■ PROVIDED MATERIAL ■
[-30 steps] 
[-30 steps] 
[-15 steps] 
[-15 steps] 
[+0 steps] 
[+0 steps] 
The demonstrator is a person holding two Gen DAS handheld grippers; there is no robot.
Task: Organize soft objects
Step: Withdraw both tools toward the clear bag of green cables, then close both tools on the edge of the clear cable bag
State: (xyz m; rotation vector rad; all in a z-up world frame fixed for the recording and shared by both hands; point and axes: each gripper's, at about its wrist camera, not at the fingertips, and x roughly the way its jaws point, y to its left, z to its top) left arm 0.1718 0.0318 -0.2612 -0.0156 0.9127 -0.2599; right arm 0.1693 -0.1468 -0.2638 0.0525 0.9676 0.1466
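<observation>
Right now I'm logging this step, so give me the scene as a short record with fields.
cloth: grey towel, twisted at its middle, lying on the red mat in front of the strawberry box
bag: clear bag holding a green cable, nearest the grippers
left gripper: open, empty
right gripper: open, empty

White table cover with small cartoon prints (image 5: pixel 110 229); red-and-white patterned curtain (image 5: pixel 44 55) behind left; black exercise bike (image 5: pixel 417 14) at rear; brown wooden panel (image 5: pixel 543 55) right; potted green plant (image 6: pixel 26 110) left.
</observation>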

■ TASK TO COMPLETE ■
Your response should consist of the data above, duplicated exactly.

■ RESPONSE AREA ■
[-30 steps] 
[-30 steps] 
[-15 steps] 
[-15 steps] 
[+0 steps] 
[+0 steps] 
The demonstrator is a person holding two Gen DAS handheld grippers; there is no robot.
Task: Organize soft objects
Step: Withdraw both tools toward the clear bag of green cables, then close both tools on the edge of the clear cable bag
State: (xyz m; rotation vector rad; all in a z-up world frame fixed for the recording and shared by both hands; point and axes: each gripper's, at about its wrist camera, not at the fingertips, and x roughly the way its jaws point, y to its left, z to its top) left arm 0.1718 0.0318 -0.2612 -0.0156 0.9127 -0.2599; right arm 0.1693 -0.1468 -0.2638 0.0525 0.9676 0.1466
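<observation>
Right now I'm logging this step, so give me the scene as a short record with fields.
cloth: grey towel, twisted at its middle, lying on the red mat in front of the strawberry box
bag: clear bag holding a green cable, nearest the grippers
left gripper: open, empty
right gripper: open, empty

White table cover with small cartoon prints (image 5: pixel 110 229); red-and-white patterned curtain (image 5: pixel 44 55) behind left; black exercise bike (image 5: pixel 417 14) at rear; brown wooden panel (image 5: pixel 543 55) right; potted green plant (image 6: pixel 26 110) left.
</observation>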

That completes the exercise.